Using a GPU reduces the computational time, so if one is available it’s better to take advantage of it.

device = 'cuda' if torch.cuda.is_available() else 'cpu'
print(f"Using device {device}")
Using device cuda

Our labels are categorical and we use a one-hot encoding.

def to_one_hot(index, n):

    assert torch.max(index).item() < n

    if index.dim() == 1:
        index = index.unsqueeze(1)
    onehot = torch.zeros(index.size(0), n).to(index.device)
    onehot.scatter_(1, index, 1)
    
    return onehot

This is the main part. The images, once flattened, have size 784. We use 256 hidden nodes in the first dense layer, which is connected to a dense layer to predict the means $\mu$ and the standard deviations $\sigma$. As $\sigma > 0$, we rather use $\log \sigma^2$, which is defined on the whole real axis.

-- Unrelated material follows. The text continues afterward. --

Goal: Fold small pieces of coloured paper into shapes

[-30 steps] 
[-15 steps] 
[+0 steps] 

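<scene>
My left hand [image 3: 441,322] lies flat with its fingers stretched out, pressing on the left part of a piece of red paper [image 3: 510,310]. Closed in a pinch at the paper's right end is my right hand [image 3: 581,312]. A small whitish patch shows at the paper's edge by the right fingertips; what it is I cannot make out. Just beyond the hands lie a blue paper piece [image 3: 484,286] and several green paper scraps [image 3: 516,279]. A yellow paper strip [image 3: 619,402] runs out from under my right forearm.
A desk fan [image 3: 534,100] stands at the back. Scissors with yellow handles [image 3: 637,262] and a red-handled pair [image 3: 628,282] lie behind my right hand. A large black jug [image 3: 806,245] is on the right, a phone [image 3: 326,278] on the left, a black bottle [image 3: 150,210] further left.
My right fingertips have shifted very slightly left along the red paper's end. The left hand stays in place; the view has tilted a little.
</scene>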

class VariationalEncoder(nn.Module):
    
    def __init__(self, latent_dims, num_labels):
        super().__init__()
        self.linear = nn.Linear(784 + num_labels, 256)
        self.linear_mu = nn.Linear(256, latent_dims)
        self.linear_sigma = nn.Linear(256, latent_dims)
        self.num_labels = num_labels
        
        self.N = torch.distributions.Normal(0, 1)
        if device == 'cuda':
            self.N.loc = self.N.loc.cuda() # hack to get sampling on the GPU
            self.N.scale = self.N.scale.cuda()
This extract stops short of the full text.